Research by the respected Center for Creative Leadership (CCL) in the U.S. found that the primary causes of executive derailment involve deficiencies in emotional competence. Each year, CCL serves more than 20,000 individuals and 2,000 organizations, including more than 80 of the Fortune 100 companies. It says the three main reasons for failure are difficulty in handling change, inability to work well in a team, and poor interpersonal relations.
International search firm Egon Zehnder International analyzed 515 senior executives and discovered that those who were strongest in emotional intelligence were more likely to succeed than those strongest in either IQ or relevant previous experience. Research that has been done on the relationship between emotional intelligence (EQ) and IQ has shown only a weak correlation between the two.
The Carnegie Institute of Technology carried out research that showed that 85% of our financial success was due to skills in “human engineering”, personality, and ability to communicate, negotiate, and lead. They found that only 15% was due to technical ability. In other words people skills or skills highly related to emotional intelligence were crucial skills. Nobel Prize winning Israeli-American psychologist Daniel Kahneman found that people would rather do business with a person they like and trust rather than someone they don’t, even if that that person is offering a better product at a lower Price.
To test out his findings, think of the last time you purchased a major item, a home, automobile, or large appliance where you had to dealings with a salesperson. Was the person someone who you liked and trusted? In my talks, I have found that whenever I asked that question, inevitably the entire audience answered that, yes, the person they bought a large item from was someone they liked and trusted. This theory about why salespeople with the right people skills do better than those who lack them is borne out by a study carried out by the Hay/McBer Research and Innovation Group in 1997. In a study carried out in a large national insurance company in 1997, they found that sales agents weak in emotional areas such as self-confidence, initiative, and empathy sold policies with an average premium of $54,000, while those strong in 5 of 8 emotional competencies sold policies on the average worth $114,000.

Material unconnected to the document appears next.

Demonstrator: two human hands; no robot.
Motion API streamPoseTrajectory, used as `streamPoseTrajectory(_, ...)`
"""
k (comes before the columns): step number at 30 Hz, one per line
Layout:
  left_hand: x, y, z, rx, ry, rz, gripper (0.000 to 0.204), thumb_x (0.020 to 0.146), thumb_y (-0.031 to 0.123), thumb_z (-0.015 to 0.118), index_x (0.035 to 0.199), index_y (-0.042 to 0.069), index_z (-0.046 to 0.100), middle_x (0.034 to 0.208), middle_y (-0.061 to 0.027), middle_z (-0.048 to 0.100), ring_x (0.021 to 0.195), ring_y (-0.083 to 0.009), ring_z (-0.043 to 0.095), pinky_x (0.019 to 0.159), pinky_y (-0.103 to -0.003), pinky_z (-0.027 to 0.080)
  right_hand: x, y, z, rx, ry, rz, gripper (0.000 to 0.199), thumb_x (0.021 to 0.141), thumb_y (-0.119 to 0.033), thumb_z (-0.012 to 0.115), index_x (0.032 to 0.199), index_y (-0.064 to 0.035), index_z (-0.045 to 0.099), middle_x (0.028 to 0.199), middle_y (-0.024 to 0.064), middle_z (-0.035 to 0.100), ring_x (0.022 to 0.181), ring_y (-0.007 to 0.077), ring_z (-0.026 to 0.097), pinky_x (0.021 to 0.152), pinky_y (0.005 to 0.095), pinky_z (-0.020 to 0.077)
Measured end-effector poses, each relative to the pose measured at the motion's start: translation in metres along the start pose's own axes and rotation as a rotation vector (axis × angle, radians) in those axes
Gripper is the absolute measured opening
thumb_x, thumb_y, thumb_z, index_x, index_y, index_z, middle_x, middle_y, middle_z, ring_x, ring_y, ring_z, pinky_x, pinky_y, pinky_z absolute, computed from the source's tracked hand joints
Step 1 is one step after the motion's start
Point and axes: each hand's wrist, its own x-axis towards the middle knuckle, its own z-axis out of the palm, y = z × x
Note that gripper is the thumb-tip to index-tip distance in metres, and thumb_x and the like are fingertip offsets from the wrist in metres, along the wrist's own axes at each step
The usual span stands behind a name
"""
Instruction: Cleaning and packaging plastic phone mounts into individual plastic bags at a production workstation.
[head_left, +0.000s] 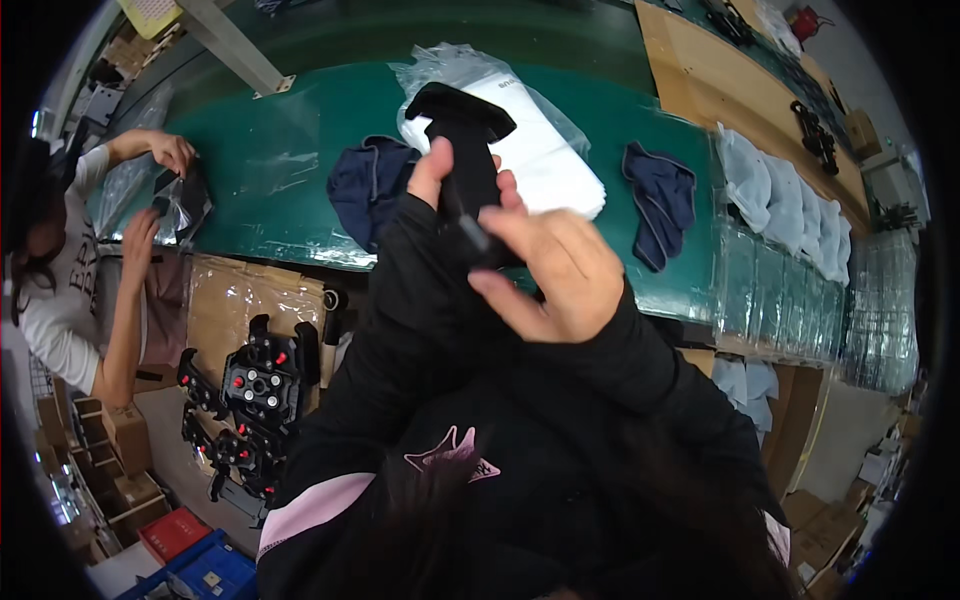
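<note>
Both your hands are up close to the camera on one black garment point(466, 150), over the near edge of the green table point(300, 215). Right hand point(553, 272) is clamped on its lower part, fingers curled across the front. Left hand point(432, 172) is mostly hidden behind the cloth; only the thumb shows, pressed to the left edge, so it looks like a pinch but I can't tell how tight. The top of the garment stands free above both hands, probably held upright so you can look it over or fold it.

Counts on the table: two navy garments, one point(368, 185) left of your hands, one point(662, 200) to the right. One white bagged stack point(545, 150) behind the black piece. A row of pale folded pieces in clear bags point(785, 200) at far right; can't count them reliably.

Far left, a co-worker's two hands point(160, 195) hold a dark item in a clear bag point(185, 205). Black clamp-like fixtures point(255, 385) lie near left, below the table.
</note>
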Motion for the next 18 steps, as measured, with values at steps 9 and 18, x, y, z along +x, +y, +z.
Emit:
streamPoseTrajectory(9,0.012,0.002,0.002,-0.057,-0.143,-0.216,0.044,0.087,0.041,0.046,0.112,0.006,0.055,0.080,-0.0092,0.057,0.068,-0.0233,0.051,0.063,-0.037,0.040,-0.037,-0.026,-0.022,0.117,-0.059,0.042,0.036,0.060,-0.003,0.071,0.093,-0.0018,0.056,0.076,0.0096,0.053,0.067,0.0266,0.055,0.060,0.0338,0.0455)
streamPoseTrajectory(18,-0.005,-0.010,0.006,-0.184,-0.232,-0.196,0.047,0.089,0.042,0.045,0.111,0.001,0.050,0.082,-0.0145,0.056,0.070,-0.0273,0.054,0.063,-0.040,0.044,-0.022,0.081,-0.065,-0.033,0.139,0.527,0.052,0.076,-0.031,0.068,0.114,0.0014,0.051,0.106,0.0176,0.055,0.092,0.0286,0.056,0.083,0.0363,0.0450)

Much of the research that has been done on emotional intelligence has been at the executive leadership level. The higher up the organization, the more crucial emotional intelligence abilities are as the impacts are greater and felt throughout the entire organization. There have been some studies, however, that show impacts at all levels.
For example, a study by McClelland in 1999 showed that after supervisors in a manufacturing plant received training in emotional competencies such as how to listen better, lost-time accidents decreased by 50% and grievances went down from 15 per year to three. The plant itself exceeded productivity goals by $250,000.
The same principles apply in all areas of life, whether at work or in relationships. Everyone wants to work with people who are easy to get along with, supportive, likeable, and can be trusted. We want to be beside people that do not get upset easily and can keep their composure when things do not work out according to plan.
How Do You Hire Emotionally Intelligent People?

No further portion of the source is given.